**Aim of the exercise:**
Your response should contain every line from the data below that holds the string "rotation".

____

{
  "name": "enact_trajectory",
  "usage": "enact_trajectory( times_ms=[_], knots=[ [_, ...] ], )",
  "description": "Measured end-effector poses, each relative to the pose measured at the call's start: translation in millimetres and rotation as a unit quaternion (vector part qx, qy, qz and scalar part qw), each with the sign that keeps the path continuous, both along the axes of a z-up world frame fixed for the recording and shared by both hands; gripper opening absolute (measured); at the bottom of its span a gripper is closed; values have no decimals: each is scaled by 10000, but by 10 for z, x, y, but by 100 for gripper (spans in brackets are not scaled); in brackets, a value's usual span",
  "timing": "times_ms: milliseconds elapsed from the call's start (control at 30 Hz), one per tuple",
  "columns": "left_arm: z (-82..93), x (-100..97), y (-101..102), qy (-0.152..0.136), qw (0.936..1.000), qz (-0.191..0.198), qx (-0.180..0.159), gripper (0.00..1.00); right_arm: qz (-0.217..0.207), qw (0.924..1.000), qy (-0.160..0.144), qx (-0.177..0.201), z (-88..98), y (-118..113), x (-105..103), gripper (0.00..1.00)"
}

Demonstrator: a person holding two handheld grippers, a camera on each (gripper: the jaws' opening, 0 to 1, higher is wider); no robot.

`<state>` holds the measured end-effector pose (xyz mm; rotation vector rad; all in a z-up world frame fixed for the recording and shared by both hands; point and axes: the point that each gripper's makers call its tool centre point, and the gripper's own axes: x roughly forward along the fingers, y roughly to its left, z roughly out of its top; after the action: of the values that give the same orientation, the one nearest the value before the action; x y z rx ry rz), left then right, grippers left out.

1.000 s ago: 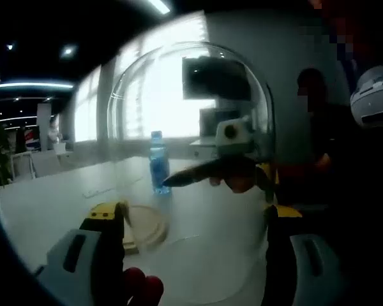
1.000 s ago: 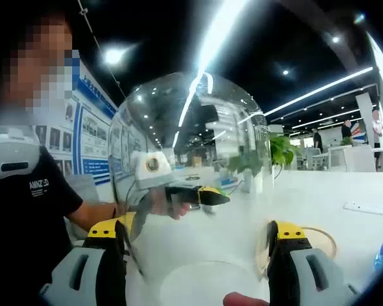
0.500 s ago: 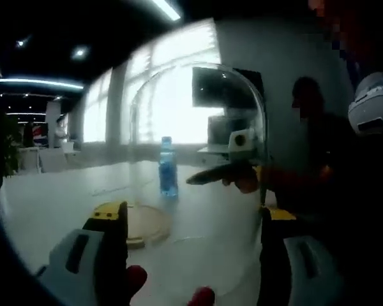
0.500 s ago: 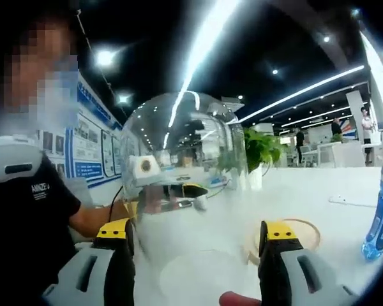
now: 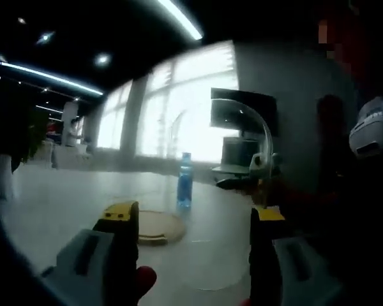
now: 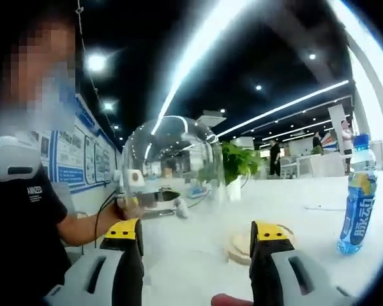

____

**Task response:**
  "description": "Measured end-effector poses, each relative to the pose measured at the call's start: translation in millimetres and rotation as a unit quaternion (vector part qx, qy, qz and scalar part qw), each with the sign that keeps the path continuous, both along the axes of a z-up world frame fixed for the recording and shared by both hands; gripper opening absolute (measured); at the bottom of its span a gripper is closed; values have no decimals: each is scaled by 10000, but by 10 for z, x, y, but by 100 for gripper (spans in brackets are not scaled); in brackets, a value's usual span",
`<state>` holds the measured end-effector pose (xyz mm; rotation vector rad; all in a z-up world frame fixed for the recording and shared by both hands; point and axes: the point that each gripper's makers call its tool centre point, and the gripper's own axes: x roughly forward along the fingers, y roughly to its left, z roughly out of its top; after the action: of the values that give the same orientation, the one nearest the value before the action; x y z rx ry rz), left then right, grippers left out.

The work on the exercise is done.